Food porn, Sicilian style

It’s 33 degrees outside and a cold winter sun glares from unblemished skies, the deep snow melts and the tweedly doodles and musical Morse code of birdsong fills the chilly air. Even inside, my hands are numb and puckered, and I should really put on gloves. But I can’t type with gloves. The blogger’s quandary.

Here’s another quandary: I just got back from my maiden voyage to Sicily — namely, the capital city Palermo — and, writerly speaking, I am constipated, all blocked up. Ex-Lax for writers — is that a thing? Gloves or no gloves, my typing is stymied. 

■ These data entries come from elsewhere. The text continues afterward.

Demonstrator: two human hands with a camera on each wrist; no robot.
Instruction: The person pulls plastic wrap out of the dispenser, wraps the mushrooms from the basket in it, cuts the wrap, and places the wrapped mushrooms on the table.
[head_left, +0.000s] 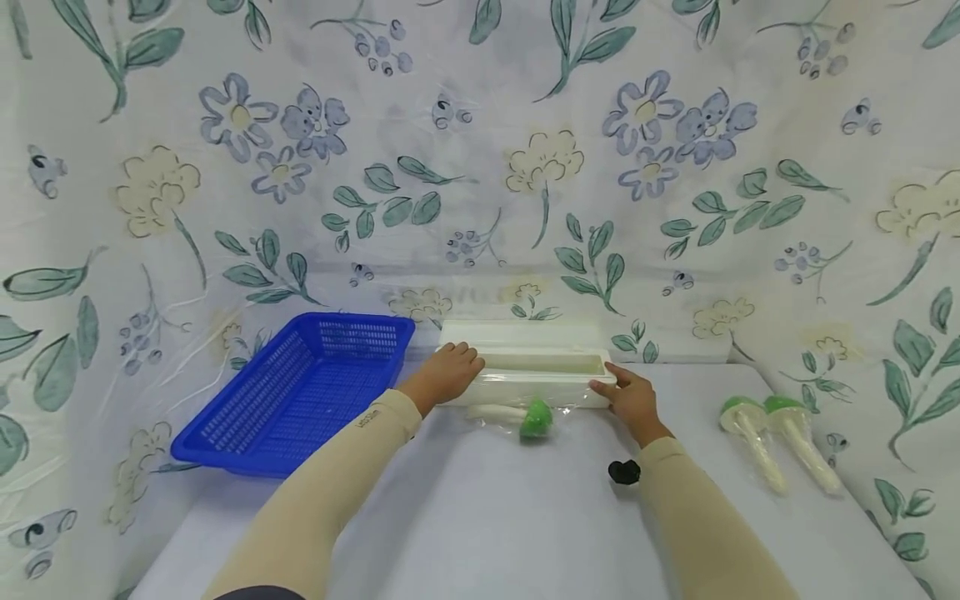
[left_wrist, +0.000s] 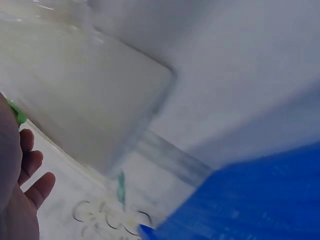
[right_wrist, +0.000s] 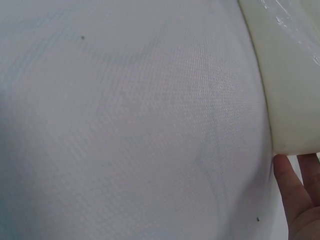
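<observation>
A long white box (head_left: 540, 390), like a cling film dispenser, stands at the back of the table with its lid (head_left: 525, 335) raised behind it. My left hand (head_left: 447, 373) grips the left end, fingers bent over its top edge. At the opposite end, my right hand (head_left: 632, 398) holds the corner, thumb in front and fingers up the side; its fingertips also show at the corner in the right wrist view. Clear film drapes down the front. Before the box lies a mushroom-shaped thing (head_left: 536, 419) with a green cap and white stem, with film around it.
A blue plastic basket (head_left: 300, 408) stands on the left. Two more green-capped mushroom shapes (head_left: 765, 446), wrapped in clear film, lie at the right edge. A small black object (head_left: 624, 472) is beside my right forearm. Floral cloth (head_left: 480, 208) hangs behind the table.
</observation>
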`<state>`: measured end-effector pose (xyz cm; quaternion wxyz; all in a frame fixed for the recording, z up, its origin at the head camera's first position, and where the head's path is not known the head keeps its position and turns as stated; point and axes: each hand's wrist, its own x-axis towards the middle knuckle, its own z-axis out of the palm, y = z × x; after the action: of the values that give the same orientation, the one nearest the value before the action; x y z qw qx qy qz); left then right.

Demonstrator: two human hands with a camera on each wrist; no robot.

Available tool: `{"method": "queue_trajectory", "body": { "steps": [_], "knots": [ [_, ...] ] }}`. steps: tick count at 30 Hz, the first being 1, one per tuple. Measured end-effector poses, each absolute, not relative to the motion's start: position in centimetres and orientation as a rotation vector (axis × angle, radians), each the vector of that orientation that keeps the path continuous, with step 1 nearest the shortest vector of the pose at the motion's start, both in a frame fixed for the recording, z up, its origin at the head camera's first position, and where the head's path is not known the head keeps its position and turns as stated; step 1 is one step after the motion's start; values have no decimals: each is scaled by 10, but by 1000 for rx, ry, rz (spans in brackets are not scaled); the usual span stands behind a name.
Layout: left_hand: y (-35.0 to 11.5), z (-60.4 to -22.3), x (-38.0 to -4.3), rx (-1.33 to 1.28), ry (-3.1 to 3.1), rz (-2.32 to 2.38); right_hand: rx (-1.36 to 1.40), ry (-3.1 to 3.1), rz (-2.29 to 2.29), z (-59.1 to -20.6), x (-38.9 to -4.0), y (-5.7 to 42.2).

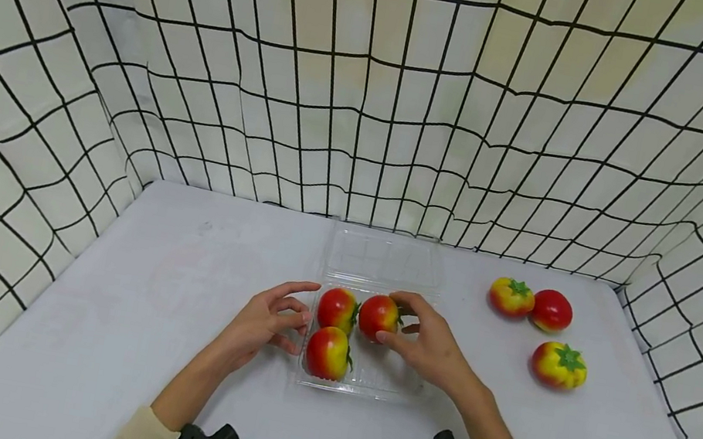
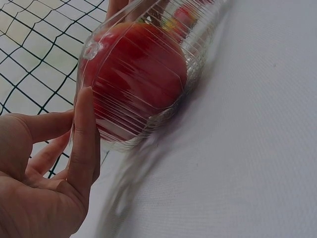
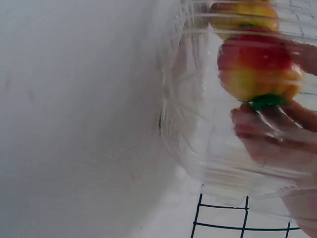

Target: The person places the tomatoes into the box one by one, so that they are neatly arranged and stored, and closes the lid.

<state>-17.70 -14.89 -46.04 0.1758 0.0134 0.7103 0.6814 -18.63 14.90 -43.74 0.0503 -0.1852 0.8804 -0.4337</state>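
Observation:
A clear plastic clamshell container (image 1: 374, 388) lies on the table, its lid (image 1: 384, 261) folded back away from me. Two red-and-yellow toy tomatoes, a rear one (image 1: 336, 309) and a front one (image 1: 328, 353), sit along its left side. My right hand (image 1: 431, 343) holds a third tomato (image 1: 378, 317) between thumb and fingers, at the back of the container beside the rear left one; whether it touches the bottom I cannot tell. My left hand (image 1: 270, 321) holds the container's left edge, fingertips against the plastic wall (image 2: 114, 134).
Three more tomatoes lie on the white table (image 1: 209, 265) at the right: a yellowish one (image 1: 511, 298), a red one (image 1: 551, 310) touching it, and another (image 1: 559, 365) nearer me. Black wire mesh (image 1: 395, 109) before pale walls borders the back and sides.

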Motion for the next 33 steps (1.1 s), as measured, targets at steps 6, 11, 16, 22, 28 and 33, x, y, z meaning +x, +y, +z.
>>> {"method": "queue_trajectory", "body": {
  "steps": [6, 11, 16, 22, 28, 33],
  "knots": [
    [-149, -460, -176, 41, 2006, 1932, -601, 2726, -1258, -439, -185, 146],
    [-149, -460, -176, 46, 2001, 1934, -592, 2761, -1208, -440, -185, 144],
    [-149, -461, -176, 49, 2000, 1933, -546, 2819, -1124, -440, -184, 144],
    [-149, -460, -176, 50, 2007, 1932, -502, 2893, -1022, -440, -184, 142],
    [-149, -461, -176, 54, 2012, 1932, -517, 2884, -1020, -437, -185, 140],
    [-149, -462, -177, 55, 2007, 1932, -504, 2861, -1041, -436, -187, 138]
  ]
}}
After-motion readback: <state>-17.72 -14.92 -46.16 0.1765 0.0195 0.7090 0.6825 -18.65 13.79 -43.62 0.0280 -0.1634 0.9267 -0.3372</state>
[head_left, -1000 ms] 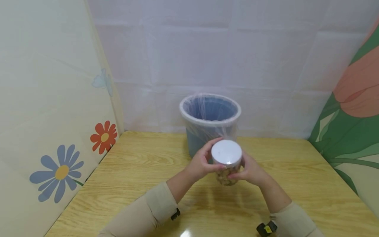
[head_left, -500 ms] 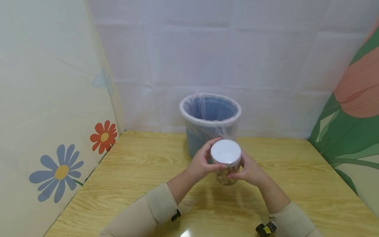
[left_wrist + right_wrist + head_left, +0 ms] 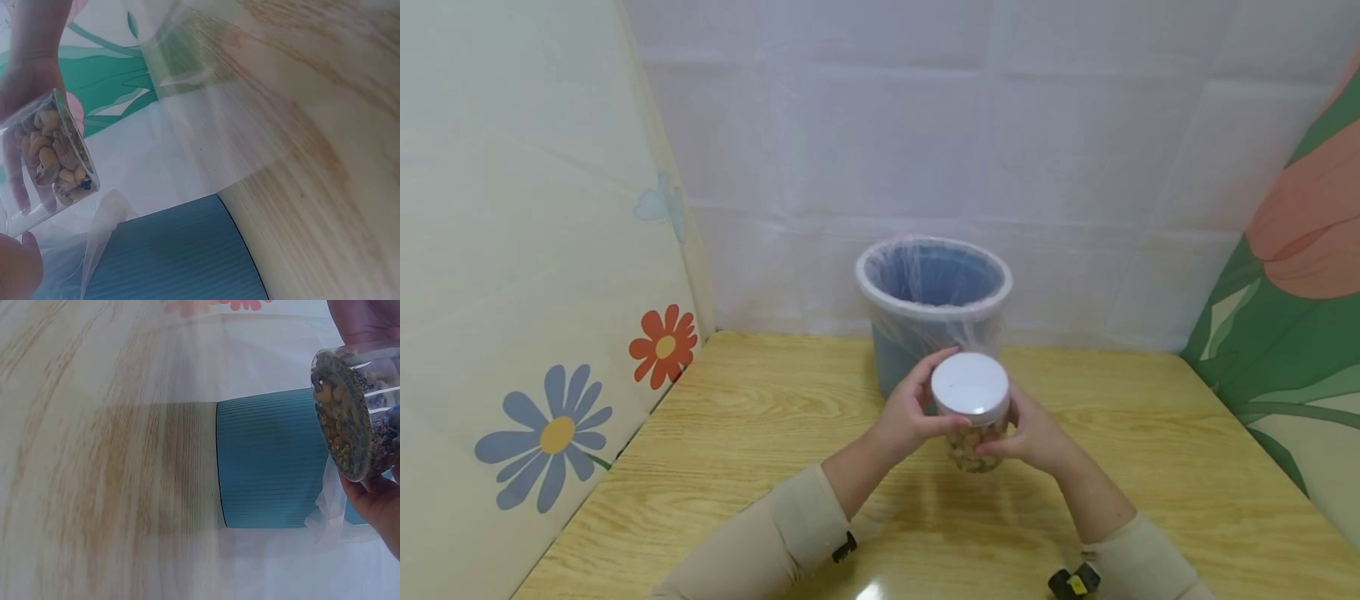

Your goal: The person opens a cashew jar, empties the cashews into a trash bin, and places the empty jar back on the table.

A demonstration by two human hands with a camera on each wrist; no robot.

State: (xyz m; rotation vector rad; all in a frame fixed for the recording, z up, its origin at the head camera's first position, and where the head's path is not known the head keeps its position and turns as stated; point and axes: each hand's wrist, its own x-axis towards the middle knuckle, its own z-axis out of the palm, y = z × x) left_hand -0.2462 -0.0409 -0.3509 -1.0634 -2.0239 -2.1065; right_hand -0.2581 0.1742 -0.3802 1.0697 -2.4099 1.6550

Let’s try this. Let’s look at a picture of one of my many fabulous meals on the fabulous trip, like this heartbreaking pizza:

Or this exquisite specimen of pistachio gelato:

And why not this prosciutto panini with a popular Italian beer:

Or the best cannoli I’ve ever had, made before my eyes in an actual nun’s convent:

See, with most of my journeys, food takes up considerable real estate on my itineraries, at least 50 percent of why I go and what I do. Art, cathedrals, quirky museums — like the marionette and Inquisition museums in Palermo, the gruesome catacombs, plus the Mafia tour I took — are mandatory and rewarding. But nothing quite so viscerally gets the gut like, say, this succulent, perfectly seasoned chicken I feasted on:

Sicily — infamous for its Mafioso, which is actively being stamped out — is the biggest island in the Mediterranean, set just below mainland Italy. It boasts a regional flavor, dialect and attitude all its own, and its denizens are a proud people. They are also unfailingly kind, helpful, funny — and self-admittedly gesticulative and loud.

All of my Ubers were sleek black Mercedes and, as it was low season last week, non-local tourists were scarce. Booking a tour or a table was a cinch, and the weather hovered in the very comfortable mid-60s. (No gloves needed!)

Palermo, a coastal city of about 700,000, is exciting the way gritty Naples is. It pulses. It’s richly historical and traffic-choked with throngs of motor scooters; graffiti-strewn and colorfully multicultural. Pet dogs are plentiful — sidewalks are mushy minefields of poop — and street food rules. Like the Sicilian Arancini, fried rice balls, nearly the size of a tennis ball, filled with melty cheese and meat. Phenomenal.  

As I’m still a bit writer’s-blocky, I exit with these non-foodie shots of the rightfully famous Palermo Cathedral, a dazzling architectural melange of Islamic, Norman and Christian influences. I’ll share more about picturesque Palermo when my brain freeze thaws. Ciao.

2 thoughts on “Food porn, Sicilian style

  1. Oh. My. God.
    Trying so hard not to hate you right now. I want to eat every one of those dishes you posted pictures of. Immediately. You are the meanest blogger ever. Plus, that cathedral. Really?

    Liked by 1 person

    1. Hehe. I’m the worst, making you salivate and all. Of course I didn’t mean to cause ‘pizza envy,’ but since I did, well, I’m kinda glad, in the sweetest sense. xoxo!